After one of the local men up by the cabin was bit, Wolgast went outside to mercy kill him but managed to get bit instead. The action happened off-screen because Heldens feels “what you don’t see is scarier.” The other locals planned to kill him before he could fully turn, but Amy couldn’t let him go. Similarly, here, the action mostly happened off-camera as well, but for a moment when Amy’s eyes started to glow.

“The idea is she only gave in when the person she loves the most in the world was threatened,” Heldens explains. “We’re on Amy’s face when he gets attacked and you hear that growl, and we’re on his face when she attacks. In Season 2 we’re playing she’s got one foot in one world and one foot in the other one, and she is basically a product of her mother and her relationship with Wolgast. She is making her world better, but it is always going to be a struggle with her.”

After Amy took out who she deemed a threat to Wolgast, she injected him with her own blood and wrote him a letter explaining why she did what she did and why she left. While giving him her blood won’t give him the psychic abilities she has, Heldens confirms, it does tie them together more officially than before. That is also why Amy says she believes she would know if Wolgast was dead, even 100 years later.

While Wolgast is absent from Cronin’s version of the story from pretty early on, Heldens admits she feels “this show is Wolgast and Amy” and therefore did not want to adapt his demise identically. “I just think people connect to TV by characters — that’s how you live and die by the show: because you love the characters. And so we always knew we wanted to find a way to bring him back,” she says.

Heldens also wrote ways for characters such as Clark Richards (Vincent Piazza) and Jonas Lear (Henry Ian Cusick) to survive.
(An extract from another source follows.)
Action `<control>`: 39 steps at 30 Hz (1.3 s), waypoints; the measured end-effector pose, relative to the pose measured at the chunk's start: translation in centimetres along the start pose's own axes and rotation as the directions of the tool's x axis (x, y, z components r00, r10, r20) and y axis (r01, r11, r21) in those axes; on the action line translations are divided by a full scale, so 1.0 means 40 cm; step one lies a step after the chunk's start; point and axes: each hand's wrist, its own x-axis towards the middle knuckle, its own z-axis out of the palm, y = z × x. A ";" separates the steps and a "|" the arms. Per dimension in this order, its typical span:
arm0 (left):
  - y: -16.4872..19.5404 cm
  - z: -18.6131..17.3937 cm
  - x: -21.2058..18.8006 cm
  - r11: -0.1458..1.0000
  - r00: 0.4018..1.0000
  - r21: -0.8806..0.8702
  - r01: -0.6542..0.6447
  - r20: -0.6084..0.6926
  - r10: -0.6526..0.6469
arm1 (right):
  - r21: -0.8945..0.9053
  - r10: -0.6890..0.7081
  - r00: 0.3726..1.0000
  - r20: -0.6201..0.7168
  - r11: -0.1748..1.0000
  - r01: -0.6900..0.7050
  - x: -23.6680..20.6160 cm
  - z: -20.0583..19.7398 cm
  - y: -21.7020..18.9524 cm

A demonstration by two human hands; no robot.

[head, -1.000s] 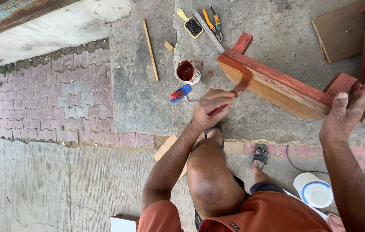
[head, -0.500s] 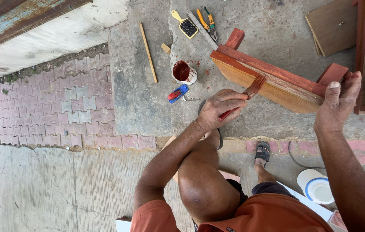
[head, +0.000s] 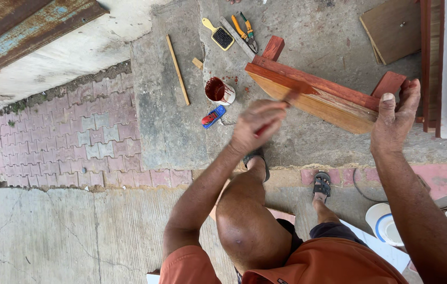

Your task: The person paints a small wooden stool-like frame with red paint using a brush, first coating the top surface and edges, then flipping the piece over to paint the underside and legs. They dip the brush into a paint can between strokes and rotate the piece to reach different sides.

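Paintbrush (head: 286, 100) sat gripped in the fingers of your left hand (head: 256, 126), its bristles touching the red-stained top edge of the wooden frame (head: 313, 97) that lay tilted on the concrete floor (head: 171, 126). Your right hand (head: 394, 123) clasped the frame's far end, fingers wrapped over the edge. A cup of red stain (head: 219, 90) stood near the frame's other end, just beside a small blue tool (head: 213, 117).

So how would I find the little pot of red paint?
Start at the long wooden bench piece being painted. Just off its end, on the grey concrete slab, stands the paint cup. It is the only round thing there, white outside and dark red inside, near a blue and red tool.
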 end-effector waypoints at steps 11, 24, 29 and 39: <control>-0.052 -0.050 -0.058 0.991 0.986 0.062 0.118 -0.121 -0.110 | -0.033 0.007 1.000 0.020 0.999 -0.007 0.001 -0.002 0.000; -0.030 -0.037 -0.064 0.995 0.987 0.068 0.071 -0.151 -0.060 | 0.011 -0.002 1.000 0.020 1.000 0.002 0.004 0.000 0.013; -0.046 -0.025 -0.073 0.986 0.975 0.099 0.137 -0.191 -0.116 | 0.009 -0.012 1.000 0.009 1.000 0.012 0.001 -0.001 0.021; -0.030 -0.007 -0.058 0.999 0.997 0.006 0.052 -0.051 -0.052 | -0.035 -0.017 1.000 0.014 0.999 0.018 -0.004 0.002 -0.008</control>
For Richards, she allowed him to be Shauna Babcock’s (Brianne Howey) “one person” — connected to her through blood after he allowed her to save him when he was dying outside Project Noah. “They are linked; that is ‘Who’s Afraid of Virginia Woolf’ over there,” she says.
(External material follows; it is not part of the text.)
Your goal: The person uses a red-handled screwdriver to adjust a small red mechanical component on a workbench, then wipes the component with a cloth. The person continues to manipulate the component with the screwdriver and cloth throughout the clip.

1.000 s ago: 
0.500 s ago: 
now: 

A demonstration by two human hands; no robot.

For Lear, “there was something really great to us about him starting the episode wanting to kill himself and ending the episode by giving himself a virus that may make him live forever,” she says.

And even Lila has a greater shot at survival because she got the virus that Nichole Sykes (Caroline Chikezie) was working on, which slows her aging and makes her not one of the virals but instead one of the “super people.”
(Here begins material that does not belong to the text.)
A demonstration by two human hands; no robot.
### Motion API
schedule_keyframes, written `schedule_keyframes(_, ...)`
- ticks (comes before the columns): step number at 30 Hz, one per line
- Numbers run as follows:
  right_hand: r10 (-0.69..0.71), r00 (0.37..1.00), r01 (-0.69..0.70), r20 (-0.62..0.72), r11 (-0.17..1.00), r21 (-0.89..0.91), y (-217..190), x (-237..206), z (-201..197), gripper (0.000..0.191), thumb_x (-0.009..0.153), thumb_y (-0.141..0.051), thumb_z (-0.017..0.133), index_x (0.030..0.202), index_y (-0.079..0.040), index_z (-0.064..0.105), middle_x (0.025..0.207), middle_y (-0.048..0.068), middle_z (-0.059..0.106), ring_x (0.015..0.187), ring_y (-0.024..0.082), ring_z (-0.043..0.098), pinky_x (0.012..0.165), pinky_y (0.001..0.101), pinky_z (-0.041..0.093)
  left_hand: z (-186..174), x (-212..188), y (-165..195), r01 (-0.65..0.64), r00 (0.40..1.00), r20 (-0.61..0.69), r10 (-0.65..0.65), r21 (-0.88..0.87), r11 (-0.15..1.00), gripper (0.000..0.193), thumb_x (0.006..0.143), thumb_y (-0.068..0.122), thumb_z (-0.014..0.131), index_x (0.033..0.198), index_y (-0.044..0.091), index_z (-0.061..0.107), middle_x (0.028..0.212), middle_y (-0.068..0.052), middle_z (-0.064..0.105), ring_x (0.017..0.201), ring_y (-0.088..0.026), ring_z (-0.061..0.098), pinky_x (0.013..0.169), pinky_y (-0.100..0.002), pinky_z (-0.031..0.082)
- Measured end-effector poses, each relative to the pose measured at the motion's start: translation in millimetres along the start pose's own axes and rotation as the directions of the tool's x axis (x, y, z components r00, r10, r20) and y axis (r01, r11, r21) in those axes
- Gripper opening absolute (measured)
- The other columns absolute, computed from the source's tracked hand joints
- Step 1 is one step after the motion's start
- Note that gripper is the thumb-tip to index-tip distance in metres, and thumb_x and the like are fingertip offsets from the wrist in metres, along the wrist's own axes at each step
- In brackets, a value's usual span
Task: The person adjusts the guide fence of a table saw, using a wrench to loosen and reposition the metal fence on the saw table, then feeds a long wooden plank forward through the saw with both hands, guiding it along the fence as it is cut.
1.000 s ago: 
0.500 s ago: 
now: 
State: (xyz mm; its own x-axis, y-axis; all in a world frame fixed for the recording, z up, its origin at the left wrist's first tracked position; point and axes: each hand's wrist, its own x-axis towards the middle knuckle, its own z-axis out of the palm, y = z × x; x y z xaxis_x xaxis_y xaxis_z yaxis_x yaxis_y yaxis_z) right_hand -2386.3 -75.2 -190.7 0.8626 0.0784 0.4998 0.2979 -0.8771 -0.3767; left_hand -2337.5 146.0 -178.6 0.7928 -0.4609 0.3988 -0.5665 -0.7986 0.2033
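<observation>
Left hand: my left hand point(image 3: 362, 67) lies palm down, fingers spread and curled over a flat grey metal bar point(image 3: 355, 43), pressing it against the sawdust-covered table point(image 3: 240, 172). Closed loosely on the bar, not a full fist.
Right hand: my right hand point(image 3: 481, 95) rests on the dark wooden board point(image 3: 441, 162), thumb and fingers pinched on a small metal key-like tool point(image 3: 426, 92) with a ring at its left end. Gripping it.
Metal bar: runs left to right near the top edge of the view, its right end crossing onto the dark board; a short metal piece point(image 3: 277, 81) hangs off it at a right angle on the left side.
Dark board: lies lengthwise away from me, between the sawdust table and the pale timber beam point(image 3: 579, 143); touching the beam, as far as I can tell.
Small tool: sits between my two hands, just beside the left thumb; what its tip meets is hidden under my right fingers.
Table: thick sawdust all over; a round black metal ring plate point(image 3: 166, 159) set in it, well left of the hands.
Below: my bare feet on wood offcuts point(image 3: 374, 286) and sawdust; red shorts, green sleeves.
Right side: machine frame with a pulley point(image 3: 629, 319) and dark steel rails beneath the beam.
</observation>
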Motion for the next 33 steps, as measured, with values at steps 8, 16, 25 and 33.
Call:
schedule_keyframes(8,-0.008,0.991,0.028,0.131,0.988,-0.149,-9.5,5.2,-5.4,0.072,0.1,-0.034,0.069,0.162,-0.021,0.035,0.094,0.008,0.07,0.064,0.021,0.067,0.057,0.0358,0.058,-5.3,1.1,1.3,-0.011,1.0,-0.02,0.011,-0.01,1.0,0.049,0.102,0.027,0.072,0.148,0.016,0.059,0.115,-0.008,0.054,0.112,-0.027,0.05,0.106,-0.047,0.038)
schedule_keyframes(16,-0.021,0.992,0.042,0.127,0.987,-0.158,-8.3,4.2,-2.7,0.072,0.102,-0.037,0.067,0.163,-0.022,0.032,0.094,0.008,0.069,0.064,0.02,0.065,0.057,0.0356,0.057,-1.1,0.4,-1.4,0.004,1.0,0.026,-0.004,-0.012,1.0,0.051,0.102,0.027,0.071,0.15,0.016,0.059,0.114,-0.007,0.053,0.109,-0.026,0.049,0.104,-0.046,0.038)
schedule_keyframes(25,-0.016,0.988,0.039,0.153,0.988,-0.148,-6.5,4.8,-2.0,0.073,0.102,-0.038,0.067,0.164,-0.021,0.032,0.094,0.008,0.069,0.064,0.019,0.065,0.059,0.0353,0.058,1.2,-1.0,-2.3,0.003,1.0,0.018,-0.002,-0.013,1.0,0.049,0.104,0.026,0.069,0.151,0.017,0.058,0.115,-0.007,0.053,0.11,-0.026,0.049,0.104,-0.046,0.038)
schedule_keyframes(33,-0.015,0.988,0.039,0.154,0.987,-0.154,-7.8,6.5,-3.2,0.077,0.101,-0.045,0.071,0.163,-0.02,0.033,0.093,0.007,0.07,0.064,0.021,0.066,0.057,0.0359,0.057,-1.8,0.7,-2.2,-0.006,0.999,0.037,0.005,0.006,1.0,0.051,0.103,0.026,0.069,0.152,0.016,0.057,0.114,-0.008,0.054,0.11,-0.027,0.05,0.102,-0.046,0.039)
However, Heldens points out that even though her team took great pains to “look at who it would make sense to keep alive,” the 100-year time jump comes after bombs were dropped, “so even if you are superhuman, that doesn’t mean you can survive bombs dropping,” she says. “We wanted it to be a big question mark of who is going to come back and who is not going to come back. Season 2 is going to be a lot about people trying to find one another again.”

Structurally, if the show sees a renewal, the second season may be a bit different than the first, as well. Although Heldens often utilized a flashback structure to offer additional insight into characters’ motivations and says she is still “committed to using” flashbacks should they serve the story, now that the action is set in the Colony, it’s a different kind of tension.

“Now we’re fighting for our lives; now we have virals attacking us; now the Colony is running out of batteries,” she says of the conflict of Season 2. “There are very urgent present-tense problems, and so I do like the idea of really making a season more about the present-tense action because we have a ton of story to tell there.”